When Ditto discusses her upcoming wedding to her fiancée, Kristin Ogata, the already vivacious singer becomes even more animated. “It’s in June, I’m flying my family to Arkansas. I’ve been told not to tell anyone where it is. Kristin was like, ‘Will you please stop telling people where we’re getting married?’ And I was like, ‘Oh yeah, I guess that’s a good idea.’ It’s really good to get really excited. I feel really lucky because I have a lot of really awesome friends who are in the biz, in the beauty biz.
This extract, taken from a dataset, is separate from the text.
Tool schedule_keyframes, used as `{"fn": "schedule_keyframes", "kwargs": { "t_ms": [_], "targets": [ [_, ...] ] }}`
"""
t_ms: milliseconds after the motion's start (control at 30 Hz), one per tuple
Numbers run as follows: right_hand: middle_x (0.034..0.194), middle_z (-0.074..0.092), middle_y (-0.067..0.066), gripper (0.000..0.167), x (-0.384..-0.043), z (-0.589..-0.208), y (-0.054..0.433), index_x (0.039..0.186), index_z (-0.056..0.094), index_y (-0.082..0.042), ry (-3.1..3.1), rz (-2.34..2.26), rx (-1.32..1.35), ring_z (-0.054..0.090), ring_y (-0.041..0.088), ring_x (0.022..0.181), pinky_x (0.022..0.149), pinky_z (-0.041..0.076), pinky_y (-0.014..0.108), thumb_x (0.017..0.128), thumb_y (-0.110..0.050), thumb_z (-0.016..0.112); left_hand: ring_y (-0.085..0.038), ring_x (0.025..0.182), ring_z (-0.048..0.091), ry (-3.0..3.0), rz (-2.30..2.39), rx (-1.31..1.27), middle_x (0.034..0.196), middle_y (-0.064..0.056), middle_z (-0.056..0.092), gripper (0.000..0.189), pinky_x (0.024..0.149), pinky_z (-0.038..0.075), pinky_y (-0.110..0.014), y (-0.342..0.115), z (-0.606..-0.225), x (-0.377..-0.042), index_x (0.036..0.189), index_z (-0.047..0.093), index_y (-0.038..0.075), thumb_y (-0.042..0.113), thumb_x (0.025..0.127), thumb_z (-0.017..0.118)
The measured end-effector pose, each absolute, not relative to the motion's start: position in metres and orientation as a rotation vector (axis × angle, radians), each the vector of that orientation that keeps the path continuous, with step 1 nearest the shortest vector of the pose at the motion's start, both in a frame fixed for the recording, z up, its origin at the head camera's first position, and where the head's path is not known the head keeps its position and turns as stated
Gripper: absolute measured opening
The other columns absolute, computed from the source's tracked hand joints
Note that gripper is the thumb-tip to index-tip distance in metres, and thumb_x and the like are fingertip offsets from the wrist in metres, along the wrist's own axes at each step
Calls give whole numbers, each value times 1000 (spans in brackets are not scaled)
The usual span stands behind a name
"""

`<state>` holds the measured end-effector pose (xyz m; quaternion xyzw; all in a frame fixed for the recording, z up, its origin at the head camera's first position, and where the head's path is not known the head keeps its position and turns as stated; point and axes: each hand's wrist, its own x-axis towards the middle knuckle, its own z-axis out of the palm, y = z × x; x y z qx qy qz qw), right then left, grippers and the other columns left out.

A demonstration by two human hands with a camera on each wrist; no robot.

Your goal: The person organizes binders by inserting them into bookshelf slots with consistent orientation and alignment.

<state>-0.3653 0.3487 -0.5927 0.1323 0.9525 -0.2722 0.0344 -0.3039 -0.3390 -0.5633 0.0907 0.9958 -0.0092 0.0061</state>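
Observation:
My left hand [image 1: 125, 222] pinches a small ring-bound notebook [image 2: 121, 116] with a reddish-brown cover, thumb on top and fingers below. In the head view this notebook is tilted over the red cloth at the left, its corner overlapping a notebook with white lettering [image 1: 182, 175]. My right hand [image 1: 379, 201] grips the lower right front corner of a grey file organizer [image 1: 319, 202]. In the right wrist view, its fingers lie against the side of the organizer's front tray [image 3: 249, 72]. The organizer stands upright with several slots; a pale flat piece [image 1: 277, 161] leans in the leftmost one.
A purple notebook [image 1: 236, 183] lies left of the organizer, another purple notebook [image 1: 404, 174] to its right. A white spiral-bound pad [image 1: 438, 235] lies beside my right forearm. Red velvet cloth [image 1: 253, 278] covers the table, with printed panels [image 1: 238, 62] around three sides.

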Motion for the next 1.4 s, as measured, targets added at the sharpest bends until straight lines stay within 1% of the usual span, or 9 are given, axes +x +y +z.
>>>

I think it’s going to be really beautiful, it’s going to be incredible. And I can’t wait to be married. I’ve never been that girl who’s like, ‘I’m going to get to wear a beautiful dress,’ so to me it’s weird turning into that person.”

Beth Ditto and fiancée, Kristin Ogata
Beth Ditto and fiancée, Kristin Ogata

Ditto has been hands-on in the organizing of the event and the reception, but even for a rock star, putting together a wedding can be daunting. “Planning is great and also stressful. It’s just like you see in the movies—when you see the family and this person can’t sit with that person, and that person has drama because so-and-so dated this person—it’s really like that. But I’ll tell you that the wedding ceremony, the party we’re having, there are so many people I couldn’t narrow it down. It’s the Southerners meet the Hawaiians, let’s just say that. She’s from Hawaii and I’m from Arkansas. It’s the locals meet the yokels, I’m really excited.”

And as for the ceremony itself? “We’re writing vows. It’s nontraditional but traditional. Because I like traditional, and I think people are always really surprised by that. I like it pretty straightforward. The person who’s officiating it is a princess, there’s a lot of goddess-y elements, and I’m really excited about that. Maybe a little witchy, because we’re lesbians,” she laughs.

“[Kristin and I have] known each other since we were 18, so it’s not like a brand new world, but I feel like I’m really excited for the new chapter, to see what happens. Because so far life has brought so much cool shit, I’m like, ‘What the fuck is going to happen next?’ ”
While there is no way to know for sure what the future holds for Ditto, at the very least she is enjoying every minute of the present.

“You know, there are times when I’m like, ‘Wow!’ I say to my girlfriend all the time, ‘We have such a blessed, privileged life, and we’re so fucking lucky to have what we have.’ I have a great house, I have a great girlfriend, I have great friends, I have an amazing job and an amazing family. I don’t feel like a celebrity. It comes up a lot in interviews, especially in places like Germany and France. They’ll be like, ‘Oh, so you’re a celebrity.’ It’s just a completely different world. I don’t feel it because I come home to Portland and no one gives a shit, and it’s great! It’s very humbling—to be, like, at the nail salon and the ladies are talking to you and they’re like, ‘So what do you do again?’ every single time I go in there. And it’s just keeping it real and keeping me in check, which is good for the old big head.”